30 P. M. the appellant entered inside his chamber, he was annoyed and aggressive. He altercated with him (complainant) and also showered filthy abuses of mother and sister and thereafter uplifted the wooden rack and threw it on the person of the complainant. Thus, according to me, the act of the appellant would definitely come under the ambit of Section 332, IPC. In this view of the matter, since there is clear, cogent and trustworthy evidence of the complainant against the appellant, the Trial Court did not commit any error in convicting him under Section 332, IPC. I hereby affirm the finding and conviction accorded by the Trial Court. ( 19. ) NOW I shall deal the alternative submission putforth by the learned Counsel for the appellant.
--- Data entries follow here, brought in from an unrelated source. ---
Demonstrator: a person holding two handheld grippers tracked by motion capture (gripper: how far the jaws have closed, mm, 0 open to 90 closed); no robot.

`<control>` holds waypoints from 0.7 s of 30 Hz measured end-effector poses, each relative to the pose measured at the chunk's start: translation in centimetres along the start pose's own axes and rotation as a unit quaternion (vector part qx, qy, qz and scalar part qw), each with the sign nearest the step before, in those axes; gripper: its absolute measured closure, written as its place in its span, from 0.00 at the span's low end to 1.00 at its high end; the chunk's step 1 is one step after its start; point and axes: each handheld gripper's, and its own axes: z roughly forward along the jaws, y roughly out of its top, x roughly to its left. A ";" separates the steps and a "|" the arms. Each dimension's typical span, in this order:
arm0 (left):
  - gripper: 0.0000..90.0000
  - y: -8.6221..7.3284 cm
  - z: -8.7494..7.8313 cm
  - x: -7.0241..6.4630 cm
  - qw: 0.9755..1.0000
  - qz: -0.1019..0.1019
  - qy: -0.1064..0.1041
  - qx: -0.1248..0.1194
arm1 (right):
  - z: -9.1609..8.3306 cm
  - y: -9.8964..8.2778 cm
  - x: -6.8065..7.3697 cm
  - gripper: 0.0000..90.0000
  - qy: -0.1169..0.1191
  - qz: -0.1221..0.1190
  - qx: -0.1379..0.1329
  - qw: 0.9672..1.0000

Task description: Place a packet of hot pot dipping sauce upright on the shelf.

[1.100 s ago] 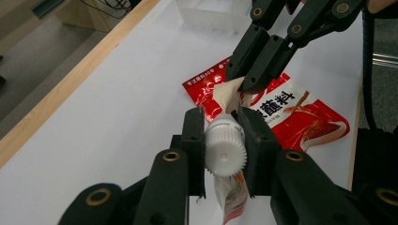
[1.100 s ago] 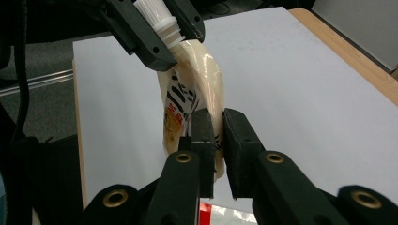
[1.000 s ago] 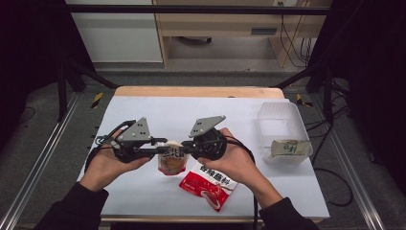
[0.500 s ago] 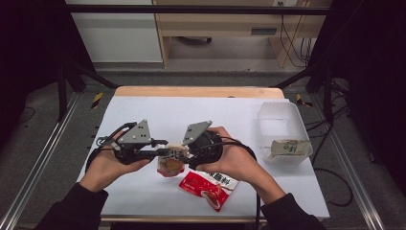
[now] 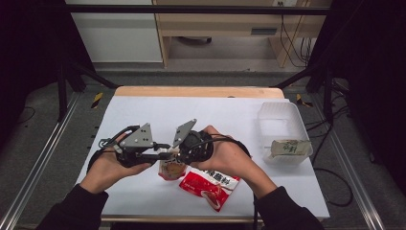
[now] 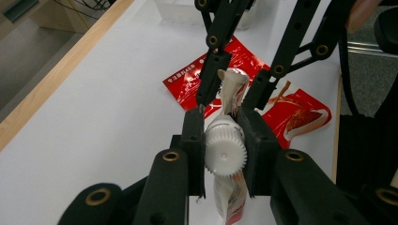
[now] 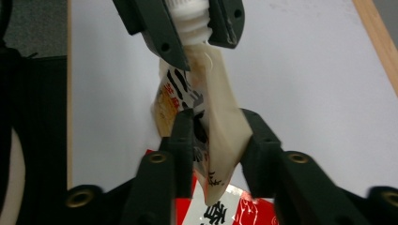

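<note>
Left gripper view shows the left tongs [image 6: 224,136] clamped on the ribbed white cap [image 6: 226,152] of a soft, floppy spout pouch [image 7: 206,122], the right tongs [image 7: 217,136] having just closed on its pliable body above the tabletop [image 5: 158,115], beside a red sachet [image 5: 208,184].

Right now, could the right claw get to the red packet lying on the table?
Probably not yet. The right claw is shut on the spout pouch, whose white cap the left claw clamps. The red packet lies close below, uncovered, so letting go first should free the way.
</note>
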 end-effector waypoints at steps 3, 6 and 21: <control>0.81 -0.3 0.1 0.0 1.000 -0.005 0.001 -0.006 | 0.0 0.1 0.0 0.93 0.003 -0.002 0.003 1.000; 0.80 -0.7 0.1 0.0 1.000 -0.017 -0.002 -0.019 | -0.2 0.2 0.2 0.96 -0.002 -0.010 0.004 1.000; 0.27 -5.8 0.0 -0.1 0.994 -0.084 0.041 -0.055 | -4.1 -1.8 -2.0 0.97 -0.066 -0.017 0.028 0.997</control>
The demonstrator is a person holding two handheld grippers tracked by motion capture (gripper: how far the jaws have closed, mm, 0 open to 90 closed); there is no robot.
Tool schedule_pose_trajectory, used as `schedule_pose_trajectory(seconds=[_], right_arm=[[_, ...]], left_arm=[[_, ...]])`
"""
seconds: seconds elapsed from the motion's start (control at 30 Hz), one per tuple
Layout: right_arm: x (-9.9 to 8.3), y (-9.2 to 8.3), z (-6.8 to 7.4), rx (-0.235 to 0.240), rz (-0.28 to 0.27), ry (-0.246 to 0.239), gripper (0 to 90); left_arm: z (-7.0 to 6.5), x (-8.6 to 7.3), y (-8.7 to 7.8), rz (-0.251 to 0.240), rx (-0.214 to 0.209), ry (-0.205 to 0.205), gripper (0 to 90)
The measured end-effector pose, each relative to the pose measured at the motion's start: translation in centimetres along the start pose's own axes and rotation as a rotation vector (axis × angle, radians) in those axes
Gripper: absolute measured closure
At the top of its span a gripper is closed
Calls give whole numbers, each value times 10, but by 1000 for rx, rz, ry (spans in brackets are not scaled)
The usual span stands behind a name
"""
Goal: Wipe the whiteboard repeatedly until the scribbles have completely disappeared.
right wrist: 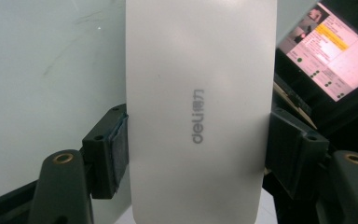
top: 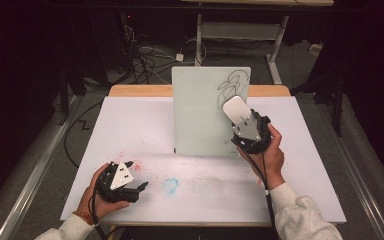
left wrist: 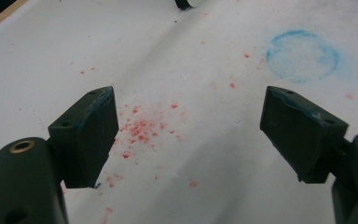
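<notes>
Your right gripper (top: 236, 114) pinches the white eraser (right wrist: 200, 112) against the whiteboard (top: 200, 115) just below the black scribble (top: 234, 84), which is not yet wiped, while your left gripper (left wrist: 184, 135) rests spread wide, well left of the board

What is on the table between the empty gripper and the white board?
Between the left gripper and the whiteboard, the high view shows red crumbs on the table sheet.

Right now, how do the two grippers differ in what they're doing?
The right gripper is shut on a white eraser, held up at the upright whiteboard; the left gripper is open with nothing between its jaws. The right is raised; the left sits low over the white table, above red specks. Both have black jaws.
</notes>
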State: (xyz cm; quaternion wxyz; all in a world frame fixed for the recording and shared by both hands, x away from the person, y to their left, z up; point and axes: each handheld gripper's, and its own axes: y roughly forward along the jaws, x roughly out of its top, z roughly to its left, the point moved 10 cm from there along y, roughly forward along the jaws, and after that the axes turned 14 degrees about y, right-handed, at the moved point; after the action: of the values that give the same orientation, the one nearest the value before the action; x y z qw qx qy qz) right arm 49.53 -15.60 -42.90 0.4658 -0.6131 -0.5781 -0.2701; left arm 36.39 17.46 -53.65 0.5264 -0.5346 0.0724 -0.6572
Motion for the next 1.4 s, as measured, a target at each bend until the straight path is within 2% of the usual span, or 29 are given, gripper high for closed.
schedule_pose_trajectory(seconds=[0.1, 0.17, 0.33, 0.37, 0.43, 0.6, 0.73, 0.93, 1.0, 1.1, 1.2, 1.3, 1.4], right_arm=[[-7, 0, 14, 40, 9, -38, 310], [-14, -1, 28, 70, 21, -91, 310], [-44, -4, 58, 116, 76, -267, 310], [-50, -4, 62, 109, 84, -315, 310], [-60, -5, 66, 70, 92, -419, 310], [-80, -8, 62, 68, 131, -513, 310], [-95, -10, 46, 50, 162, -549, 310], [-108, -14, 19, 19, 211, -523, 310], [-107, -13, 18, 19, 195, -522, 310], [-105, -13, 23, 14, 190, -527, 310], [-101, -11, 35, 24, 168, -534, 310], [-94, -9, 53, 21, 144, -574, 310], [-85, -7, 76, 38, 120, -579, 310]], left_arm=[[0, 0, 0, 0, 0, 2, 188], [-1, 0, 0, 0, -1, 1, 188], [-1, 0, 0, 0, -2, 1, 188], [-1, 0, 0, -1, -2, 0, 188], [-1, 0, 0, 2, -1, 3, 188], [0, 0, -1, -2, 0, -2, 188], [0, 0, -1, -3, 1, -5, 188], [0, 0, -1, 1, 2, -1, 188], [0, 0, 0, 2, 2, 1, 188], [0, 1, -1, 0, 3, 0, 188], [0, 0, 0, 3, 2, -1, 188], [-1, 0, 1, 1, -1, 0, 188], [-1, 1, 1, 0, -1, -1, 188]])
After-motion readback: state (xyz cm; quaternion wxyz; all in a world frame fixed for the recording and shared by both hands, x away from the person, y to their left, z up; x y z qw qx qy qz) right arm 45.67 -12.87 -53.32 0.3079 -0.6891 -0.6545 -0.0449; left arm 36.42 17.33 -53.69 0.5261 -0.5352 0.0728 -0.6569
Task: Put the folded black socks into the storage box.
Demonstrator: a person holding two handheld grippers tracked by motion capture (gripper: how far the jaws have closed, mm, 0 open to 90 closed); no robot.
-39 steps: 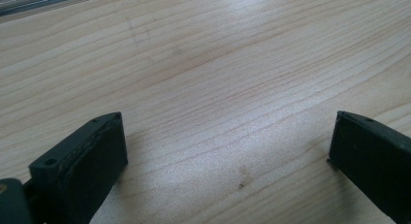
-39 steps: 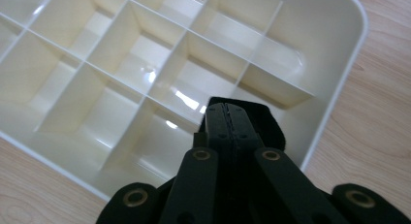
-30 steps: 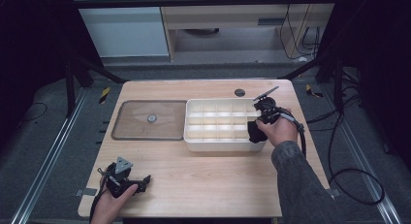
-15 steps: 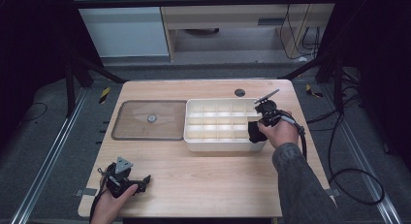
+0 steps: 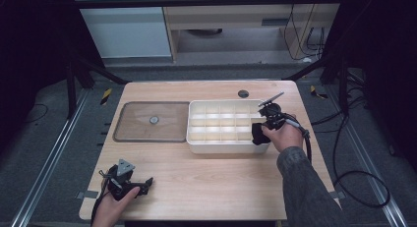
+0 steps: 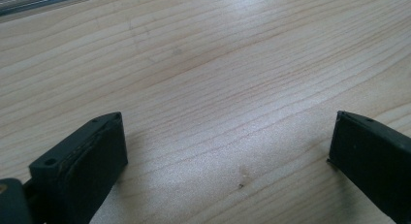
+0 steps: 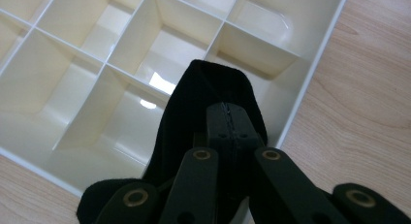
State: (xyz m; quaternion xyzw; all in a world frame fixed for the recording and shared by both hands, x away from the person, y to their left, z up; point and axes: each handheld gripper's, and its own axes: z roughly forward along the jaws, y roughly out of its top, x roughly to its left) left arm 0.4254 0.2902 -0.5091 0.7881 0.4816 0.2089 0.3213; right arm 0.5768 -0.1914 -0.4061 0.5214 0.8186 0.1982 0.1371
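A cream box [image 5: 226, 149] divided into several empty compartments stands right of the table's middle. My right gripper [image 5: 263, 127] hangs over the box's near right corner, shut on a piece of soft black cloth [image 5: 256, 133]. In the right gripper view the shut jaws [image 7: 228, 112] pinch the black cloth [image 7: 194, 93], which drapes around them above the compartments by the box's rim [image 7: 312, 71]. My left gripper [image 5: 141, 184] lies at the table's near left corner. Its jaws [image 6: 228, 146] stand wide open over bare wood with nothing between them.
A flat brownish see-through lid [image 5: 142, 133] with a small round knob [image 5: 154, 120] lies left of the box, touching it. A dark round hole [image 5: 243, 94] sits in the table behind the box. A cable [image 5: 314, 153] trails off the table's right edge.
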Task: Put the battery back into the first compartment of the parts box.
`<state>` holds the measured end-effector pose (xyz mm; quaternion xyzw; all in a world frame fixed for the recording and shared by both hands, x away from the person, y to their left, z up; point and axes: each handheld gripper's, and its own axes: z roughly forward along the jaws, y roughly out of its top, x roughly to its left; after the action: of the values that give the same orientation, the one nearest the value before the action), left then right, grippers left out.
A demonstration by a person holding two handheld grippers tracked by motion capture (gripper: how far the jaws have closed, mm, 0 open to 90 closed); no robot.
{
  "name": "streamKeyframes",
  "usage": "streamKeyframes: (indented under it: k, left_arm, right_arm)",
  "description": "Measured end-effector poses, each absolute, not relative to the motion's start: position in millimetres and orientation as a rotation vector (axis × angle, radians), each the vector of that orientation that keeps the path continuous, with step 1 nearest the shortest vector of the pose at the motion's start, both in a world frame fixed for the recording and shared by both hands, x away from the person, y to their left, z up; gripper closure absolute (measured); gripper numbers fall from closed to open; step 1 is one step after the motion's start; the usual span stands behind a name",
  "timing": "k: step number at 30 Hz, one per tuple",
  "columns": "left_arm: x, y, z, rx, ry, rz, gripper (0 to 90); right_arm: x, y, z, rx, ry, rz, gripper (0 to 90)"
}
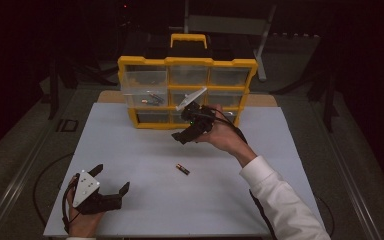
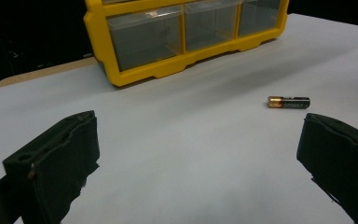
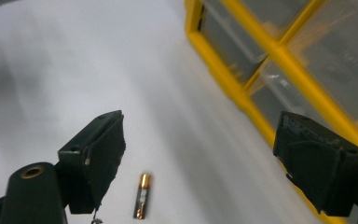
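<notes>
A small black and gold battery (image 1: 182, 169) (image 2: 289, 101) (image 3: 142, 201) lies alone on the white tabletop (image 1: 130, 150). Behind it stands a yellow organizer (image 1: 187, 62) (image 2: 135, 77) (image 3: 223, 70) with clear drawers. Its upper-left drawer (image 1: 145, 87) is pulled out and holds a few small items. My right gripper (image 1: 184, 137) (image 3: 200, 123) hovers open in front of the organizer, above and behind the battery, with nothing between its jaws. My left gripper (image 1: 112, 177) (image 2: 196, 130) rests open and empty near the table's front left, facing the battery.
A table edge runs close in front of the left hand. A white sleeve (image 1: 280, 200) reaches in from the lower right. Dark floor and metal stands surround the table behind the organizer.
</notes>
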<state>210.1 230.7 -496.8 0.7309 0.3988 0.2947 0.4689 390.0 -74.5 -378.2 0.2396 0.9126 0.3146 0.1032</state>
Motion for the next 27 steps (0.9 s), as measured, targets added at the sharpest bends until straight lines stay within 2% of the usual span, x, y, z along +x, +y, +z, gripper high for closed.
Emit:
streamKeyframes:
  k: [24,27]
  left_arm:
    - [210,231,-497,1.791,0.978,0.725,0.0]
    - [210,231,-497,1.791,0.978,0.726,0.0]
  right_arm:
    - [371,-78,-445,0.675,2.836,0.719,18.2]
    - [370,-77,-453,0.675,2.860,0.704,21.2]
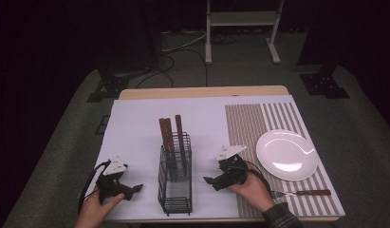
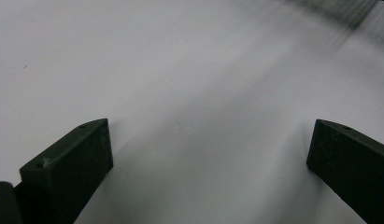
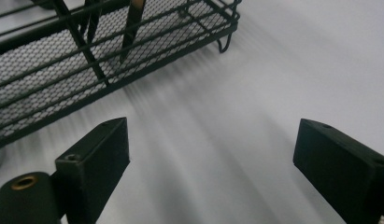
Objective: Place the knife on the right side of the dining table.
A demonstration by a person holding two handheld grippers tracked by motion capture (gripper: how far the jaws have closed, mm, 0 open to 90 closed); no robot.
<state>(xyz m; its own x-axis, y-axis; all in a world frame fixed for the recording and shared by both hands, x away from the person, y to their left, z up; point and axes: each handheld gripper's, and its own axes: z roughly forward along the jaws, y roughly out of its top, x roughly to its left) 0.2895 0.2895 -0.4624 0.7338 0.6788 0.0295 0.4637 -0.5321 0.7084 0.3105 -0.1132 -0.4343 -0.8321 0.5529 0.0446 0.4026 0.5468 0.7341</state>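
Note:
A black wire caddy (image 1: pixel 174 176) stands on the white mat near the front edge, with three wooden-handled utensils (image 1: pixel 170 137) upright in its far half. My left gripper (image 1: pixel 135 189) rests low on the mat to the caddy's left, jaws wide apart and nothing between them. My right gripper (image 1: pixel 208 181) sits just right of the caddy, open and pointing at it. In the right gripper view the caddy's mesh wall (image 3: pixel 110 51) fills the upper left beyond the jaws. A fork (image 1: pixel 299 193) with a wooden handle lies on the striped placemat by the front right corner.
A white plate (image 1: pixel 287 154) sits on the striped placemat (image 1: pixel 252 123) at the right. The white mat (image 1: pixel 135 123) covers the left and middle of the table. Beyond the table are a white stand's legs (image 1: pixel 240 28), cables and dark floor.

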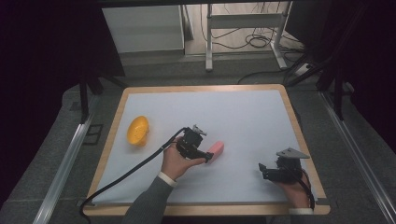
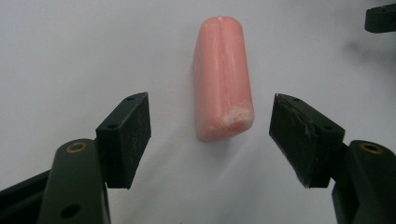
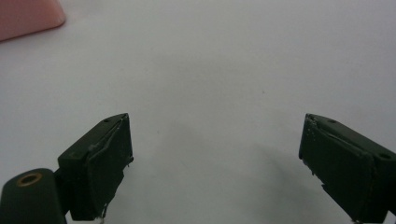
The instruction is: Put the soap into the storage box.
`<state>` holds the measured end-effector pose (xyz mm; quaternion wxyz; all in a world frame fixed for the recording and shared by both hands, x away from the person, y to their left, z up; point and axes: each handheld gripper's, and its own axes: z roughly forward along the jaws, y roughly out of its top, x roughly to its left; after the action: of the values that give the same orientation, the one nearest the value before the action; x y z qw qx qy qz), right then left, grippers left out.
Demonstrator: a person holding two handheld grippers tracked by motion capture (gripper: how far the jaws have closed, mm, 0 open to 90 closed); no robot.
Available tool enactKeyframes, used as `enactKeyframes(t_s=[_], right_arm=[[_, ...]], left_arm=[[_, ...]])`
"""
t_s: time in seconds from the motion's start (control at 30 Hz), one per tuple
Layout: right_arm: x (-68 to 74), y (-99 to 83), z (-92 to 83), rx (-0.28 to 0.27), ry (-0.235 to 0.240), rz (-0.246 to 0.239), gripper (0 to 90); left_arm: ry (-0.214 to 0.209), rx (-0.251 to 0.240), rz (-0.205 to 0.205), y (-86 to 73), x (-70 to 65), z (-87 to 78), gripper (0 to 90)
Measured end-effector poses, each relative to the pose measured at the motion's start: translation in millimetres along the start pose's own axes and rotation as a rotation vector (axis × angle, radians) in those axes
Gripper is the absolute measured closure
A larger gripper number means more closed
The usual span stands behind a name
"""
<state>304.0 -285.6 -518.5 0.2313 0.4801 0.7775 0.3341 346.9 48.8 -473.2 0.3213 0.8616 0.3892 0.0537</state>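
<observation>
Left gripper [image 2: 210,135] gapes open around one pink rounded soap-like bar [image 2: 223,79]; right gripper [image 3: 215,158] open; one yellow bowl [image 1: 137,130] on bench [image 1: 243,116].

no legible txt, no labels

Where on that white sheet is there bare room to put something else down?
The whole far half of the white sheet is bare, as is the stretch between the pink block and the right tool. It is crowded around the left tool; the yellow bowl takes the left edge.
</observation>
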Motion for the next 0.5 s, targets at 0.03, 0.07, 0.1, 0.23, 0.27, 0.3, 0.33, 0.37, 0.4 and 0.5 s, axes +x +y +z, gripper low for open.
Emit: enactKeyframes(t_s=[0.03, 0.07, 0.1, 0.23, 0.27, 0.3, 0.33, 0.37, 0.4, 0.5], right_arm=[[0.1, 0.0, 0.1, 0.001, 0.001, 0.0, 9.4], [0.0, 0.0, 0.2, 0.001, 0.0, -0.001, 9.4], [0.0, 0.0, 0.1, 0.001, 0.0, 0.0, 9.4], [-0.5, -0.2, 0.1, 0.0, 0.002, 0.0, 9.4], [-0.6, -0.5, 0.6, -0.004, 0.004, -0.005, 9.4], [-0.7, -0.9, 1.0, -0.002, 0.005, -0.006, 9.4], [-0.7, -0.9, 1.0, -0.002, 0.005, -0.006, 9.4], [-0.7, -1.0, 1.0, -0.004, 0.007, -0.007, 9.4], [-0.8, -0.9, 0.8, -0.004, 0.008, -0.007, 9.4], [-1.4, -1.0, 1.0, -0.004, 0.005, -0.006, 9.4]], left_arm=[[-0.002, 0.001, -0.001, 0.2, -0.2, 0.7, 29.8], [-0.004, -0.003, -0.002, 0.4, -0.4, 1.4, 29.8], [-0.005, -0.006, -0.002, 0.6, -0.5, 1.7, 29.8], [0.004, 0.011, 0.022, 4.8, -5.3, 4.4, 29.8], [0.002, 0.013, 0.026, 6.4, -7.0, 5.1, 29.8], [-0.007, 0.002, 0.02, 8.3, -8.1, 6.3, 29.9], [-0.008, 0.001, 0.015, 9.2, -7.8, 7.2, 29.9], [-0.006, 0.005, 0.01, 10.0, -6.2, 9.2, 30.0], [0.001, 0.019, 0.015, 10.4, -5.3, 11.0, 30.1], [0.006, 0.037, 0.024, 12.3, -6.8, 16.9, 30.1]])
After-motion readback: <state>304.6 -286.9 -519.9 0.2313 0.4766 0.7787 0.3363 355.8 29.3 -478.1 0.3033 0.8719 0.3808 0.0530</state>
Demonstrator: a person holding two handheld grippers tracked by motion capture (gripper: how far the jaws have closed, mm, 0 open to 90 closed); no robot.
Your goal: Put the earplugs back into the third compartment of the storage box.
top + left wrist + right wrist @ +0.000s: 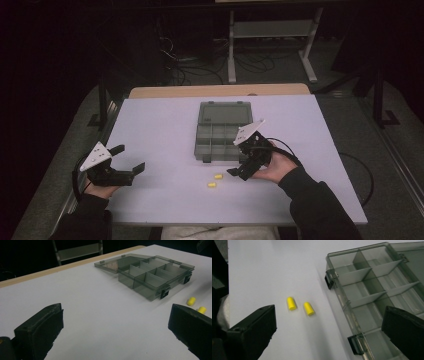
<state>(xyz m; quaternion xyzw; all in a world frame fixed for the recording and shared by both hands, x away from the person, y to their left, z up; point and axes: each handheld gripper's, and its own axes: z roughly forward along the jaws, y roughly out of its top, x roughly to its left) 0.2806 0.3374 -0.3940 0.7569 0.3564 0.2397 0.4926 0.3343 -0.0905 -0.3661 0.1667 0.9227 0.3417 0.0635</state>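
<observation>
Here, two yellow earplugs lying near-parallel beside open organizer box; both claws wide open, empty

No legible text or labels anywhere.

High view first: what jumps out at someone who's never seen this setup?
Two bright yellow earplugs lie on the pale table, just in front of an open, smoky-grey compartment box at its centre. The right gripper hovers beside them, jaws apart; the left gripper waits open, far left.
</observation>
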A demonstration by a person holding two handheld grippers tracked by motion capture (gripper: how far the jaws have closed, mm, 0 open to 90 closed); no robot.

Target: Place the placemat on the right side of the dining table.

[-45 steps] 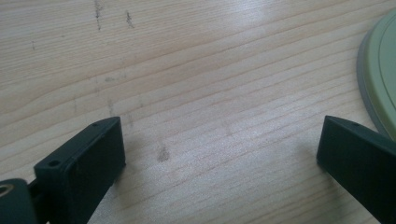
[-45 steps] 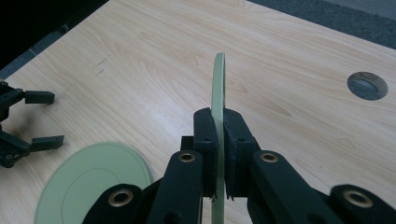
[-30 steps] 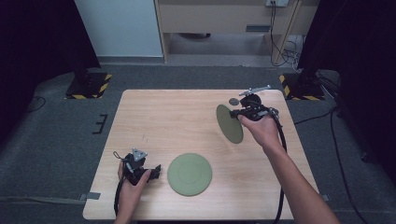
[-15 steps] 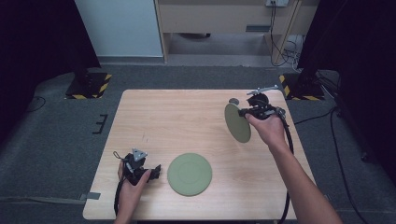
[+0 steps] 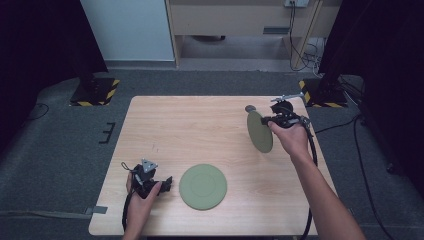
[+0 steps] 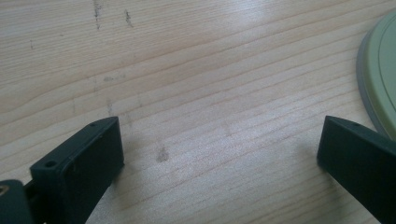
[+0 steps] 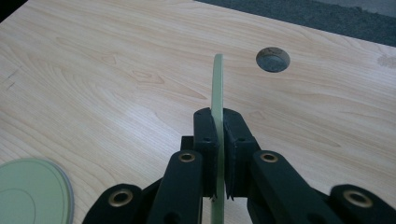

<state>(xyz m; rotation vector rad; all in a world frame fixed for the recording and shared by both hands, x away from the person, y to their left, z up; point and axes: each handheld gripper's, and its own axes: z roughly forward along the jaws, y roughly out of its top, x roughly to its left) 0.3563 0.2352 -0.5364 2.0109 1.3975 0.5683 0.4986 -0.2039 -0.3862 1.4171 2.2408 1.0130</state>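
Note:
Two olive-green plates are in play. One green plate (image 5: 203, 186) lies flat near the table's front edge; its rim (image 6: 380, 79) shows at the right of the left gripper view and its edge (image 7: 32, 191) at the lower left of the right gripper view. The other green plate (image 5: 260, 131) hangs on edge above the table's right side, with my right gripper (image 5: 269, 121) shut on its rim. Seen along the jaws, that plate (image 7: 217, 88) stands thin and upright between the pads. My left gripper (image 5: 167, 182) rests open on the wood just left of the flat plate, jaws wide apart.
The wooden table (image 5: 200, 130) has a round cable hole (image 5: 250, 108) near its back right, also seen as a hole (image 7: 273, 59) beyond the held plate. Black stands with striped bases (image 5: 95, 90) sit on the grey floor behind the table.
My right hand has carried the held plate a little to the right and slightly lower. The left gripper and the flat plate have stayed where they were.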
No doubt the incident took place on 28-3-1988, but the manner in which the appellant committed the said offence just to outrage the dignity and decorum of the office of Executive Engineer. He entered inside the chamber of complainant without obtaining any permission from him, he was annoyed and thereafter not only showered filthy abuses of mother and sister, but also uplifted a wooden rack and threw it on the complainant. In this state of affairs if any leniency is adopted it would amount to throttling the dignity and ethics of an office. However, instead of passing any jail sentence, it would be appropriate to enhance the amount of fine, which I enhance upto Rs. 5,000/- (Rs. Five thousand ). Let balance amount of fine Rs. 4,000/ (Rs. Four thousand) be deposited within two months, failing which the appellant shall undergo rigorous imprisonment of six months. ( 20. ) THE appeal is dismissed.